**WHAT THE EXERCISE ASKS**
Images should be omitted while the rest of the data is duplicated exactly.
BEGIN GIVEN MATERIAL
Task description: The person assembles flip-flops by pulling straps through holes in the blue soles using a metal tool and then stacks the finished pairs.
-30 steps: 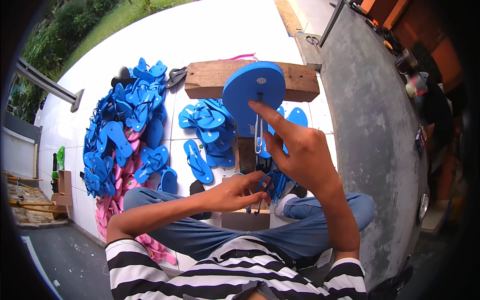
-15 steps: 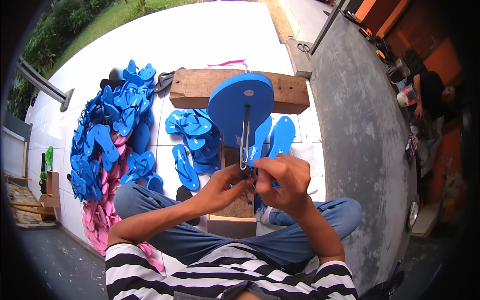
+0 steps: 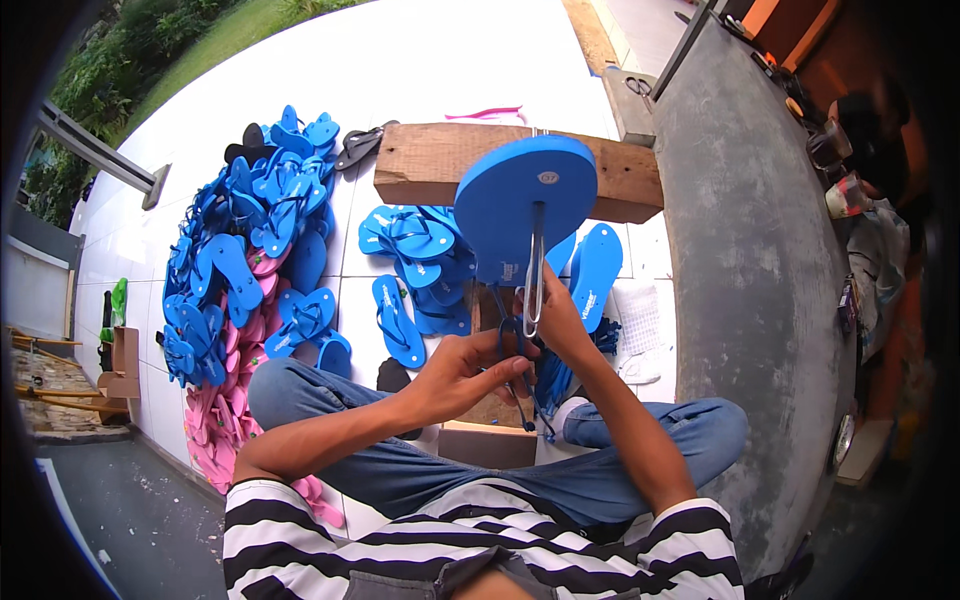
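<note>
Across the white tiled floor [image 3: 420, 70] to the person's left lies a large heap of blue flip-flops [image 3: 245, 250], with pink flip-flops [image 3: 215, 440] showing beneath and below it. A smaller cluster of blue pairs [image 3: 415, 250] sits nearer the knees. A grey concrete wall [image 3: 750, 250] runs along the right. A thick wooden block [image 3: 430, 165] lies crosswise ahead.

Against half a second ago, the blue sole [image 3: 525, 205] stands in the same raised position, slipped over an upright metal tool [image 3: 535, 280], and both hands have closed in lower on the dark blue strap [image 3: 515, 335] below it; the judgement is that strap fitting is under way and not finished.

The left hand [image 3: 470, 375] has its grip curled shut, fingertips pinching the strap. The right hand [image 3: 560, 325] has its grip closed around the base of the metal tool and strap; the exact hold is partly hidden.

Labels: a small round pale sticker [image 3: 548, 177] sits near the top of the raised sole; small pale printed marks show on the heels of finished blue pairs, one on the loose sole [image 3: 595, 275] at right.
</note>
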`<action>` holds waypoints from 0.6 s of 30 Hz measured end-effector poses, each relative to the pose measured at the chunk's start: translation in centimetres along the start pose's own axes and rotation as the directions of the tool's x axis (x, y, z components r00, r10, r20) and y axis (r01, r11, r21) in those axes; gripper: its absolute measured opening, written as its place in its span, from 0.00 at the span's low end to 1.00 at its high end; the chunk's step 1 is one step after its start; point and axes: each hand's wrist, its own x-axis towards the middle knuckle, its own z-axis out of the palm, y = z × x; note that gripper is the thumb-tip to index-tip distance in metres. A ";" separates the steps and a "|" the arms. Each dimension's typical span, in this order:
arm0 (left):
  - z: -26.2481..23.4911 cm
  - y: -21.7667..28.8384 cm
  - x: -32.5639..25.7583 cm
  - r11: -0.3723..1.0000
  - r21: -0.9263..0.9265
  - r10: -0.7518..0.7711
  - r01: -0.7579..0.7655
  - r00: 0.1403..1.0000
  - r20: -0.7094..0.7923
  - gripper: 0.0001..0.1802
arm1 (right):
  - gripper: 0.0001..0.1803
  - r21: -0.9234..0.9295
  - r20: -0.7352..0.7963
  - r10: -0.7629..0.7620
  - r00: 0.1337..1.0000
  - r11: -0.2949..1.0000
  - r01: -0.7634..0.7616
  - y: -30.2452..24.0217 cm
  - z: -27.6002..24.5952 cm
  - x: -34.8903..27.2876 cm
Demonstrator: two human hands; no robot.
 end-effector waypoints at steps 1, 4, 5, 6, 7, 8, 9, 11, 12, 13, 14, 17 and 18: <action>-0.1 0.2 0.0 0.999 -0.036 0.003 -0.003 1.000 -0.005 0.18 | 0.23 -0.246 -0.002 -0.007 1.000 0.969 0.006 0.0 -1.0 -0.6; -0.2 0.2 -0.2 0.997 -0.069 0.016 -0.018 1.000 -0.021 0.18 | 0.17 -0.714 0.119 0.086 0.989 0.699 0.025 -2.9 -3.6 -3.2; -0.2 0.2 -0.1 0.999 -0.042 0.022 -0.023 1.000 -0.017 0.18 | 0.16 -0.808 0.169 0.151 0.974 0.587 0.049 -4.6 -4.4 -4.2; -0.2 0.1 -0.1 0.999 -0.012 0.032 -0.032 0.999 -0.015 0.18 | 0.16 -0.672 0.178 0.106 0.978 0.739 0.042 -6.5 -4.8 -4.9; 0.0 0.0 0.0 1.000 -0.013 0.026 -0.026 0.999 -0.019 0.18 | 0.16 -0.508 0.173 0.055 0.983 0.861 0.041 -8.4 -5.0 -5.4; 0.2 -0.1 0.3 0.999 -0.007 0.038 -0.039 0.999 -0.016 0.17 | 0.15 -0.321 0.155 0.003 0.988 0.946 0.048 -9.9 -5.0 -5.8; 0.5 -0.2 0.5 0.999 -0.003 0.050 -0.050 0.999 -0.016 0.17 | 0.16 -0.226 0.116 -0.062 0.991 0.970 0.087 -11.0 -4.5 -6.3; 0.8 -0.2 0.7 0.998 0.036 0.059 -0.058 0.998 -0.004 0.16 | 0.16 -0.036 0.018 -0.186 0.982 0.982 0.187 -12.3 -2.9 -7.6; 0.8 -0.1 0.6 0.996 0.070 0.052 -0.052 0.999 0.010 0.15 | 0.16 -0.131 0.021 -0.260 0.965 0.957 0.261 -12.5 -2.5 -8.0; 0.8 0.1 0.6 0.994 0.103 0.045 -0.047 0.999 0.022 0.15 | 0.15 -0.163 -0.009 -0.369 0.929 0.917 0.363 -12.2 -1.8 -8.0; 0.8 0.3 0.6 0.985 0.161 0.054 -0.061 0.997 0.048 0.14 | 0.15 -0.199 -0.035 -0.474 0.880 0.866 0.459 -11.9 -1.4 -8.0; 0.8 1.4 0.6 0.962 0.244 0.111 -0.121 0.992 0.053 0.12 | 0.12 0.112 -0.035 -0.263 0.964 0.958 0.266 -12.0 -1.0 -8.9; 1.3 1.8 0.7 0.964 0.213 0.156 -0.156 0.988 0.014 0.11 | 0.12 0.257 -0.107 -0.288 0.952 0.917 0.307 -12.1 -1.1 -8.9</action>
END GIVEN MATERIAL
**RESULT OF THE TASK**
Task description: The person assembles flip-flops by pulling straps through holes in the blue soles using a metal tool and then stacks the finished pairs.
-30 steps: 
-15 steps: 
+0 steps: 
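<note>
Across the white tiled floor [image 3: 420, 70] to the person's left lies a large heap of blue flip-flops [image 3: 245, 250], with pink flip-flops [image 3: 215, 440] showing beneath and below it. A smaller cluster of blue pairs [image 3: 415, 250] sits nearer the knees. A grey concrete wall [image 3: 750, 250] runs along the right. A thick wooden block [image 3: 430, 165] lies crosswise ahead.

Against half a second ago, the blue sole [image 3: 525, 205] stands in the same raised position, slipped over an upright metal tool [image 3: 535, 280], and both hands have closed in lower on the dark blue strap [image 3: 515, 335] below it; the judgement is that strap fitting is under way and not finished.

The left hand [image 3: 470, 375] has its grip curled shut, fingertips pinching the strap. The right hand [image 3: 560, 325] has its grip closed around the base of the metal tool and strap; the exact hold is partly hidden.

Labels: a small round pale sticker [image 3: 548, 177] sits near the top of the raised sole; small pale printed marks show on the heels of finished blue pairs, one on the loose sole [image 3: 595, 275] at right.
</note>
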`<action>` holds waypoints from 0.6 s of 30 Hz measured end-effector poses, each relative to the pose measured at the chunk's start: translation in centimetres along the start pose's own axes and rotation as the directions of the tool's x axis (x, y, z components r00, r10, r20) and y axis (r01, r11, r21) in those axes; gripper: its absolute measured opening, written as its place in its span, from 0.00 at the span's low end to 1.00 at its high end; the chunk's step 1 is one step after its start; point and axes: each hand's wrist, its own x-axis towards the middle knuckle, its own z-axis out of the palm, y = z × x; note that gripper is the thumb-tip to index-tip distance in metres. A ";" separates the steps and a "|" the arms. Each dimension's typical span, in this order:
arm0 (left):
  - z: -26.2481..23.4911 cm
  - y: -21.7667..28.8384 cm
  - x: -32.5639..25.7583 cm
  - r11: -0.3723..1.0000
  - r21: -0.9263..0.9265
  - r10: -0.7518..0.7711
  - r01: -0.7579..0.7655
  - r00: 0.1403..1.0000
  - r20: -0.7094..0.7923
  - gripper: 0.0001..0.1802
arm1 (right):
  - gripper: 0.0001..0.1803
  - r21: -0.9234..0.9295
  - r20: -0.7352..0.7963
  - r10: -0.7629..0.7620
  - r00: 0.1337..1.0000
  - r11: -0.2949..1.0000
  - r01: -0.7634..0.7616
  - y: -30.2452..24.0217 cm
  - z: -27.6002..24.5952 cm
  - x: -34.8903..27.2876 cm
Demonstrator: two human hands; no robot.
 end-effector waypoints at steps 1, 4, 5, 6, 7, 8, 9, 11, 12, 13, 14, 17 and 18: <action>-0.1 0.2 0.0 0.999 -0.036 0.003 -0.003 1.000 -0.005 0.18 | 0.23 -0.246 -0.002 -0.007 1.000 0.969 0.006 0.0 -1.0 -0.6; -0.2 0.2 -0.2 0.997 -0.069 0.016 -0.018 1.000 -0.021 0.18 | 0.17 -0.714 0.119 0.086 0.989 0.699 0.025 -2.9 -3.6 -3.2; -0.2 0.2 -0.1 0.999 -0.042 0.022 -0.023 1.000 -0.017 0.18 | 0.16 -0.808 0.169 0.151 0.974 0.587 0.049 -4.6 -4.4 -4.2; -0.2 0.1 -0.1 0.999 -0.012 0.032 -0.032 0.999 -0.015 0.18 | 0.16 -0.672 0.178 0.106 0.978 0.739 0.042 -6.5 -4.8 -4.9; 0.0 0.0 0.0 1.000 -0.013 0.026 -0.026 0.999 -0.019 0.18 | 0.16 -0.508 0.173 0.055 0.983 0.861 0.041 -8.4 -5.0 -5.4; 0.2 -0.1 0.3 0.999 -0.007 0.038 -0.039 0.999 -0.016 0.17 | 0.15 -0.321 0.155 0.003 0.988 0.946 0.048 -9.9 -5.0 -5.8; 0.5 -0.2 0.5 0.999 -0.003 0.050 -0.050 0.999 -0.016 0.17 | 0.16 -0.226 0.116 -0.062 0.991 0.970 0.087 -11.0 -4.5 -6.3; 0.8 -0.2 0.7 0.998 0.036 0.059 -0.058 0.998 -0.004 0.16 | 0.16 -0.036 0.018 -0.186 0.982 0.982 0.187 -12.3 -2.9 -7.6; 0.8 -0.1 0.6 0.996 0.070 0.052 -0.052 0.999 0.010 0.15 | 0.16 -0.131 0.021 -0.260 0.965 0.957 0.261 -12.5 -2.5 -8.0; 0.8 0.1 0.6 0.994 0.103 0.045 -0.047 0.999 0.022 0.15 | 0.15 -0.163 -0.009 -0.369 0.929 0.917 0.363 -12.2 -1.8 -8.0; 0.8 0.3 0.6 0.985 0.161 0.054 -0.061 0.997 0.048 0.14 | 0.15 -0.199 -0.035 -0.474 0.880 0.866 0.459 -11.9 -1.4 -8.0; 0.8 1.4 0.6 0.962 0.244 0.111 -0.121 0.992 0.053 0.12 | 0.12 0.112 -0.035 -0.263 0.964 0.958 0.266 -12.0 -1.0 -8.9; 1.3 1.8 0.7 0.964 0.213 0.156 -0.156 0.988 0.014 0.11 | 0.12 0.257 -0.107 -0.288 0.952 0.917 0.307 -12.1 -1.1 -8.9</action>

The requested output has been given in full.